Exercise objective ▸
Please write out the listing exactly, leaving each picture out.

[Data extract — start]

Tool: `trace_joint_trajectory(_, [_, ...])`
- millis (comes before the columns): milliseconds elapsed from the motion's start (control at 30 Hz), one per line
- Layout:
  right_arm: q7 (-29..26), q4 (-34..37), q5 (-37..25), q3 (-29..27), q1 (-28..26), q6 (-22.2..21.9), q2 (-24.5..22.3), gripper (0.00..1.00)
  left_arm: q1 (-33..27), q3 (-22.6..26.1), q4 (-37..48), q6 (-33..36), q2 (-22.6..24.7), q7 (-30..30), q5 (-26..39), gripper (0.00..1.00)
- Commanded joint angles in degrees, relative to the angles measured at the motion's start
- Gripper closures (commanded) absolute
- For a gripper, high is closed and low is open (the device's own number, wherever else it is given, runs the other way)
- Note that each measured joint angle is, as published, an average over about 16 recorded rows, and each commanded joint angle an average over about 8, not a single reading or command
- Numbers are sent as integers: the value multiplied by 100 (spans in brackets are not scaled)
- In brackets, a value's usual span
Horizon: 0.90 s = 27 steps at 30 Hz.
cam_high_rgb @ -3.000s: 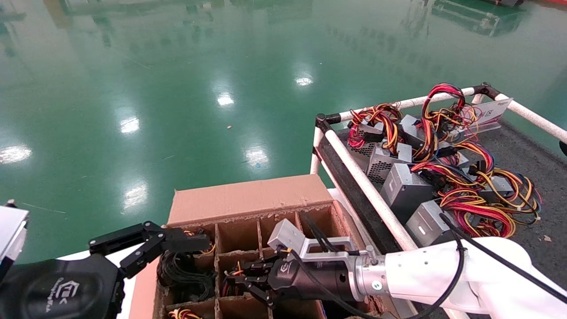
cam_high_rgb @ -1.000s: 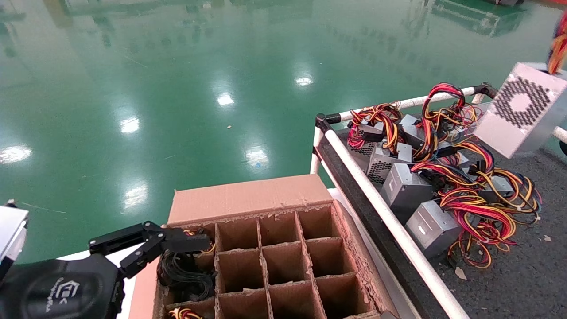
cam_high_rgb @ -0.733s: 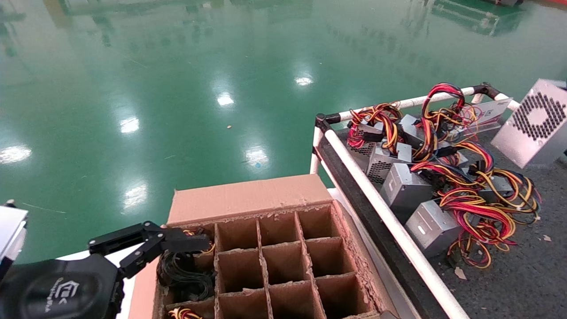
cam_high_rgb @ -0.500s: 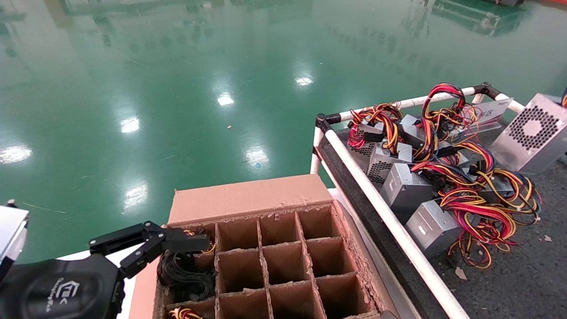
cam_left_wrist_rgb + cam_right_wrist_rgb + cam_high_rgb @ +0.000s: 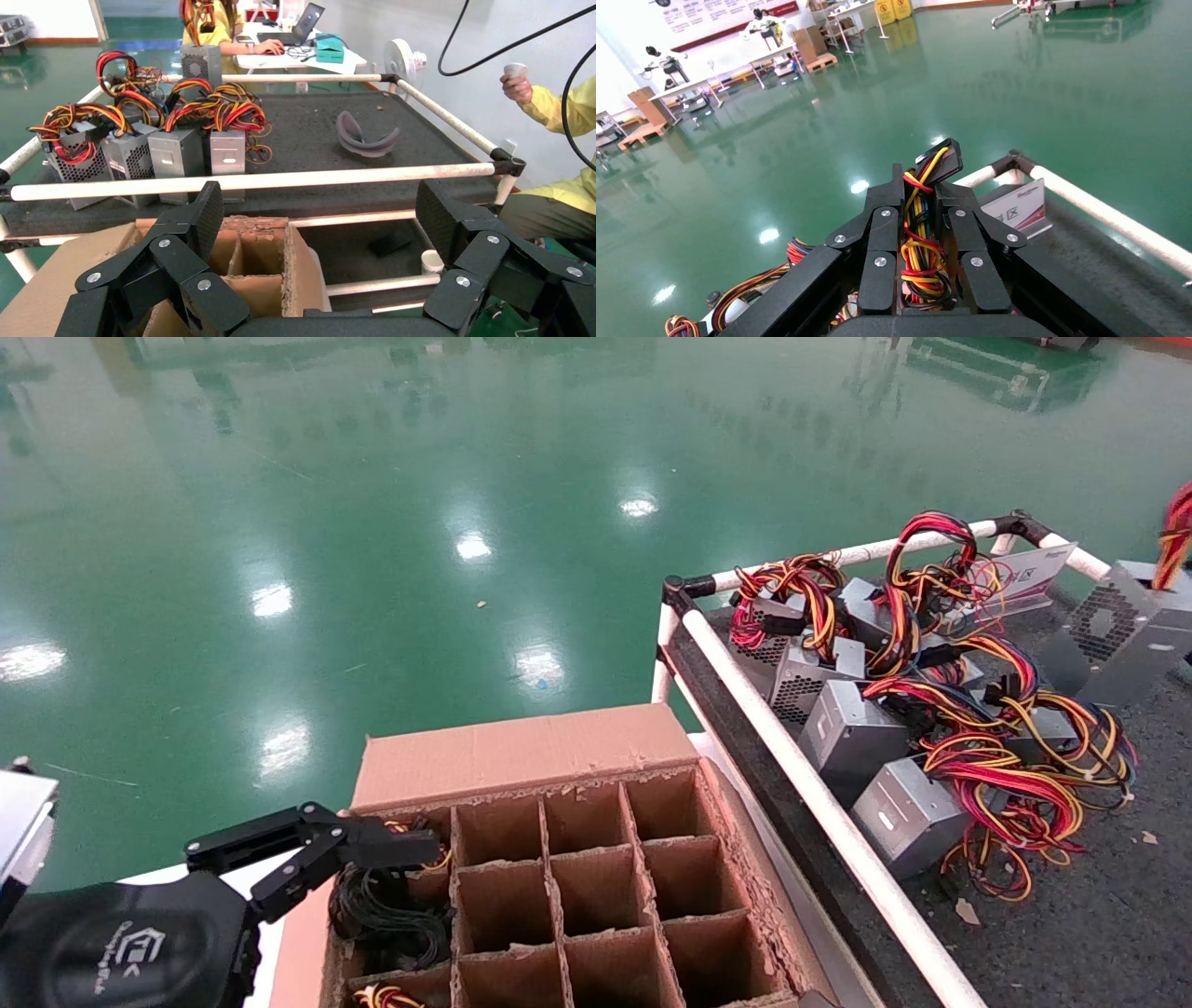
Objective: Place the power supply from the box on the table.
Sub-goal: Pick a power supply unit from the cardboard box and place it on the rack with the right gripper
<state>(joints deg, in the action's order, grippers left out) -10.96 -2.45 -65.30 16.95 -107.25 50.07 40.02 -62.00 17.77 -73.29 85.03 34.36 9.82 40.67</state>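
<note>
Power supply [image 5: 1122, 633] is seen at the far right of the table [image 5: 1099, 933], grille face toward the camera, tilted, low over or just touching the felt; contact cannot be confirmed. Its wire bundle [image 5: 921, 247] is held clamped between the fingers of the right tool [image 5: 921, 270], wires running up out of the jaws. Placing step is judged to be in hand, nearly done. Next move calls for the unit to be settled flat on bare felt beside the other supplies [image 5: 908, 747], then the wires let go and the tool lifted clear without snagging. Box [image 5: 568, 896] is seen with most cells emptied; a black cable coil [image 5: 386, 917] remains in one. Left tool [image 5: 320, 270] hangs spread wide at the box's left edge, idle.
</note>
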Motion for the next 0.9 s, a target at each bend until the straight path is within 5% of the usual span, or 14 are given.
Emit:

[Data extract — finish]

Solved exercise ▸
Tool: `trace_joint_trajectory(_, [_, ...])`
- millis (comes before the columns): milliseconds elapsed from the motion's start (control at 30 Hz), one per line
- Layout:
  right_arm: q7 (-29..26), q4 (-34..37), q5 (-37..25), q3 (-29..27), q1 (-28..26), q6 (-22.2..21.9), q2 (-24.5..22.3), gripper (0.00..1.00)
  left_arm: q1 (-33..27), q3 (-22.6..26.1), q4 (-37..48), q6 (-33..36), q2 (-22.6..24.7), q7 (-30..30), q5 (-26..39), gripper (0.00..1.00)
- Commanded joint angles in degrees, relative to the angles measured at the motion's start
- Gripper closures (commanded) absolute
- For a gripper, high is closed and low is open (the device's own number, wherever else it is given, runs the other way)
- Note that each measured joint angle is, as published, an average over about 16 recorded rows, and each commanded joint angle an average over about 8, not a single reading or command
- Numbers are sent as integers: the value multiplied by 100 (spans in brackets are not scaled)
- In brackets, a value's usual span
Horizon: 0.90 s = 27 steps at 30 Hz.
cam_high_rgb @ -3.000s: 
cam_high_rgb @ -1.000s: 
cam_high_rgb @ -0.733s: 
cam_high_rgb @ -0.500s: 
cam_left_wrist_rgb + cam_right_wrist_rgb + cam_high_rgb @ +0.000s: 
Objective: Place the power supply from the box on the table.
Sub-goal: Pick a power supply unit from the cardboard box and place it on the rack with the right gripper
<state>(joints deg, in the action's order, grippers left out) -10.96 -2.45 -65.30 16.95 -107.25 50.07 40.02 -62.00 17.77 -73.29 85.03 34.36 9.82 40.67</state>
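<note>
Power supply [image 5: 1122, 633] is seen at the far right of the table [image 5: 1099, 933], grille face toward the camera, tilted, low over or just touching the felt; contact cannot be confirmed. Its wire bundle [image 5: 921, 247] is held clamped between the fingers of the right tool [image 5: 921, 270], wires running up out of the jaws. Placing step is judged to be in hand, nearly done. Next move calls for the unit to be settled flat on bare felt beside the other supplies [image 5: 908, 747], then the wires let go and the tool lifted clear without snagging. Box [image 5: 568, 896] is seen with most cells emptied; a black cable coil [image 5: 386, 917] remains in one. Left tool [image 5: 320, 270] hangs spread wide at the box's left edge, idle.
</note>
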Motion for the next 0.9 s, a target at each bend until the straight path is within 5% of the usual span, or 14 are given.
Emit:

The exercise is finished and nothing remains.